TASK: Reproduce the whole listing, keeping every character the same.

GIVEN MATERIAL:
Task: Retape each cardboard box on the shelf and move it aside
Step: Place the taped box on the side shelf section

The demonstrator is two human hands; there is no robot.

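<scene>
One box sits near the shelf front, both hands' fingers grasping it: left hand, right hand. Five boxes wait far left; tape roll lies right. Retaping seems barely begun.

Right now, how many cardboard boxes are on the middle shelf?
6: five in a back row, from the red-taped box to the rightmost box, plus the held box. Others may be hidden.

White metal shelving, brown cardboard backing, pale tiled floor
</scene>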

SOLUTION TO THE EXERCISE:
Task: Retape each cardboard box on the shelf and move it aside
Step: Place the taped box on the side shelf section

The demonstrator is two human hands; there is no robot.

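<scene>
One box sits near the shelf front, both hands' fingers grasping it: left hand, right hand. Five boxes wait far left; tape roll lies right. Retaping seems barely begun.

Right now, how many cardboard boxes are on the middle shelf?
6: five in a back row, from the red-taped box to the rightmost box, plus the held box. Others may be hidden.

White metal shelving, brown cardboard backing, pale tiled floor
</scene>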

Nothing remains to add to the output.